Israel special adviser named to probe aid worker death

Kat Wong |

Mark Binskin will provide advice on Israel’s response to the Israel Defence Force strikes.
Mark Binskin will provide advice on Israel’s response to the Israel Defence Force strikes.

A former chief of the Australian Defence Force will act as Australia’s eyes and ears in the Israeli investigation into an air strike that killed seven aid workers, including Zomi Frankcom.

In early April, the Israeli Defence Force launched strikes that killed Australian aid worker Ms Frankcom and six of her World Central Kitchen colleagues as they were delivering food in Gaza.

On Monday, Foreign Affairs Minister Penny Wong announced retired Air Chief Marshal Mark Binskin would serve as Special Adviser to the government on Israel’s response to the incident.

“The Australian government has been clear that we expect full accountability for these deaths,” Senator Wong said.

“The appointment of ACM Binskin will ensure the family of Zomi Frankcom, and the Australian people can have confidence in this process.

“Australia has made clear to the Israeli government our expectation and trust that this engagement will be facilitated.”

Some of the issues that will be considered include arrangements for the investigation of the incident, IDF policies and procedures for operational incidents and measures taken to hold those responsible to account.

The special adviser will also engage on whether further investigations are warranted and measures adopted to prevent such incidents from happening again.

Air Chief Marshal Binskin served as chief of the Australian Defence Force from 2014 to 2018 and is currently chair of the Civil Aviation Authority and the Pacific Security College.

Prime Minister Anthony Albanese said the deaths of the aid workers was “utterly inexcusable” and that the information provided by Israel so far had not satisfied expectations.

“We would expect that Mr Binskin will be able to work in a way that provides greater information to Australia,” he told ABC radio on Monday.

“If the investigation finds that the Israeli defence force personnel have not acted in accordance with the law, then appropriate action should be taken and such action should be made public.”

Australian aid worker Zomi Frankcom
Australian aid worker Zomi Frankcom was killed in an Israeli airstrike in Gaza last week. (HANDOUT/SUPPLIED)

An initial IDF inquiry released on Friday found Israeli forces mistakenly believed they were attacking Hamas gunmen when drones hit three World Central Kitchen vehicles.

Two IDF officers have been dismissed and other senior commanders have been formally reprimanded.
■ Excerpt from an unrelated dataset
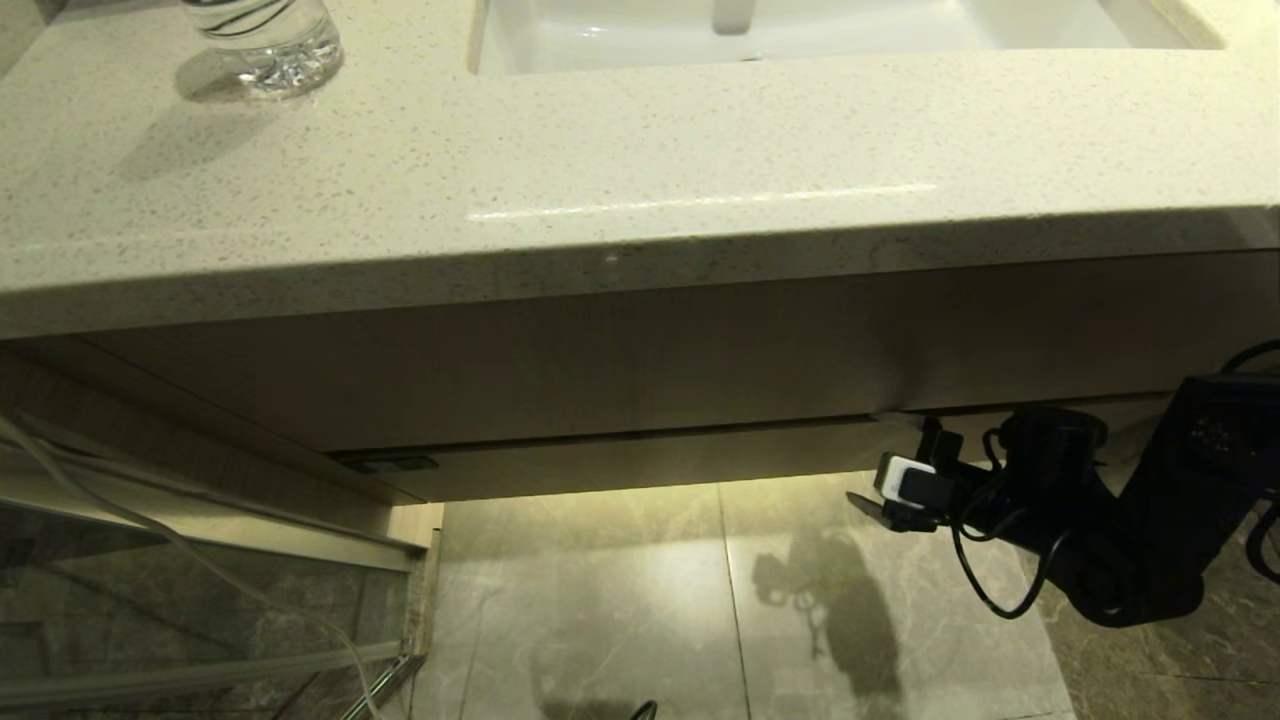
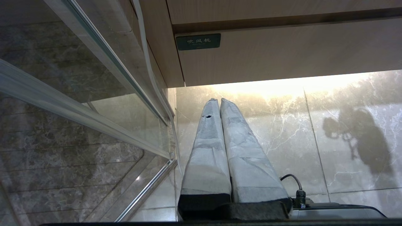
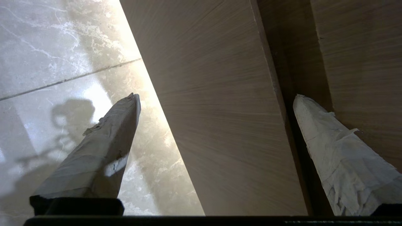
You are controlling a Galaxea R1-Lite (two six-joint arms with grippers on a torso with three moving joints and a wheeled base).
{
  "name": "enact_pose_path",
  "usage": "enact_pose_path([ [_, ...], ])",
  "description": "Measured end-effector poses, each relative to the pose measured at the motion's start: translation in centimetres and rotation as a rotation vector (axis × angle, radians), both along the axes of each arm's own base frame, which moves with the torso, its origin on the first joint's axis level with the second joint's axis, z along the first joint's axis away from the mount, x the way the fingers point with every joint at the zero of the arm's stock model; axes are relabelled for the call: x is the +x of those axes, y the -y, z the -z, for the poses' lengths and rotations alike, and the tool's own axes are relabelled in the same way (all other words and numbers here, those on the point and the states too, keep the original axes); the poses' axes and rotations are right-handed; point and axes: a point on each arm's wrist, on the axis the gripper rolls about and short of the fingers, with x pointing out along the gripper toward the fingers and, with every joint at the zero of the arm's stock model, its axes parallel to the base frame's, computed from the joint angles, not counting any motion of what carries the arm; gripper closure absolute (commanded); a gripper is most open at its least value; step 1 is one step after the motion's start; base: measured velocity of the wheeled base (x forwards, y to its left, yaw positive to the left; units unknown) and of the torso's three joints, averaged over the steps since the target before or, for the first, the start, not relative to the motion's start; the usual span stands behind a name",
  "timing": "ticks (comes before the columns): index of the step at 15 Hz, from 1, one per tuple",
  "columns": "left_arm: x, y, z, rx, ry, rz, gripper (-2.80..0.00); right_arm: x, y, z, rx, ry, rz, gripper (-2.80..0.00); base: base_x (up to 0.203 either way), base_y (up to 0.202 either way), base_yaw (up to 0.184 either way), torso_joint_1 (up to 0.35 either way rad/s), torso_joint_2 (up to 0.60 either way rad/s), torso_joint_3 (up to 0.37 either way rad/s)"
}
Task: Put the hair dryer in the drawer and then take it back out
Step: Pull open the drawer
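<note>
Speckled stone countertop (image 1: 640, 200) overhangs the closed drawer (image 1: 640, 465); the right gripper (image 1: 905, 470) sits at the drawer's right end, hair dryer unseen; left wrist view: the left gripper (image 2: 216, 100) pressed together below a green label (image 2: 198, 41) reading 吹风机; right wrist view: fingers (image 3: 103, 150) spread, straddling the drawer front.

A bathroom is shown. A white sink (image 1: 800, 40) is set into a speckled stone countertop (image 1: 600, 200), with wood vanity fronts (image 1: 650, 370) beneath. The floor (image 1: 620, 600) is laid with marble tiles, and a glass shower door (image 2: 78, 125) is seen beside the vanity.
</note>
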Motion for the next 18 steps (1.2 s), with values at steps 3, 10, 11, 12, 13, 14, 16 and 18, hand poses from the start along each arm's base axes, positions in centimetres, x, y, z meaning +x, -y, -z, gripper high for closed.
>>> enact_pose_path([
  [3, 0.0, 0.0, 0.0, 0.000, 0.000, -0.001, 0.00, 0.3, 0.0, 0.5, -0.005, -0.006, 0.020, -2.80, 0.000, 0.000, 0.000, 0.000, 0.00, 0.000],
  [10, 0.0, 0.0, 0.0, 0.000, 0.000, -0.001, 0.00, 0.4, 0.1, 1.7, -0.014, -0.046, 0.040, -2.80, 0.000, 0.000, 0.000, 0.000, 0.00, 0.000],
  [11, 0.0, 0.0, 0.0, 0.000, 0.000, -0.001, 0.00, 0.3, 0.1, 1.7, -0.014, -0.060, 0.040, -2.80, 0.000, 0.000, 0.000, 0.000, 0.00, 0.000],
  [12, 0.0, 0.0, 0.0, 0.000, 0.000, -0.001, 0.00, 0.2, 0.1, 1.8, -0.016, -0.080, 0.040, -2.80, 0.000, 0.000, 0.000, 0.000, 0.00, 0.000],
  [13, 0.0, 0.0, 0.0, 0.000, 0.000, 0.000, 0.00, 0.1, 0.1, 1.8, -0.018, -0.100, 0.041, -2.80, 0.000, 0.000, 0.000, 0.000, 0.00, 0.000],
  [14, 0.0, 0.0, 0.0, 0.000, 0.000, 0.000, 0.00, -0.1, 0.1, 1.9, -0.021, -0.122, 0.040, -2.80, 0.000, 0.000, 0.000, 0.000, 0.00, 0.000],
  [16, 0.0, 0.0, 0.0, 0.000, 0.000, 0.000, 0.00, -0.3, 0.2, 2.0, -0.026, -0.147, 0.040, -2.80, 0.000, 0.000, 0.000, 0.000, 0.00, 0.000],
  [18, 0.0, 0.0, 0.0, 0.000, 0.000, 0.000, 0.00, -0.4, 0.2, 1.9, -0.036, -0.161, 0.051, -2.80, 0.000, 0.000, 0.000, 0.000, 0.00, 0.000],
])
UN rapporteur on human rights and counter-terrorism Ben Saul said it was important for Australia to put pressure on Israel.

“There is a very long history of Israel giving essentially impunity to its own forces where allegations of violations have occurred,” Prof Saul told ABC radio.

“Israel has been saying it hasn’t been violating international law, and that flies in the face of all available evidence from day one.”

Even if the air strikes were not a deliberate attack on civilians, Prof Saul noted it could still constitute a war crime if Israel’s offensive caused excessive civilian casualties relative to military advantage, or if the state launched strikes that failed to differentiate between targets and civilians.

“Every state has an obligation to respect its international humanitarian law obligations,” he said.

Meanwhile, the Australian Council for International Development, Australian Global Health Alliance, National Council of Churches in Australia and Australian National Imams Council are calling on the government to sanction Israeli officials who have advocated denying aid to Gaza.

Intergenerational conflicts in the Middle East region involving Palestinians and Israelis escalated on October 7 when militants linked to Hamas attacked southern Israel from Gaza.

More than 1200 people died and up to another 200 were taken hostage, according to the United Nations.

Israel’s subsequent military response has killed more than 33,000 people in Gaza, according to the UN and the local ministry of health.

More than two million people in Gaza are almost completely reliant on aid shipments and 1.1 million are projected to face “catastrophic levels of food insecurity” as Israel’s siege and ground invasion stretches into its sixth month.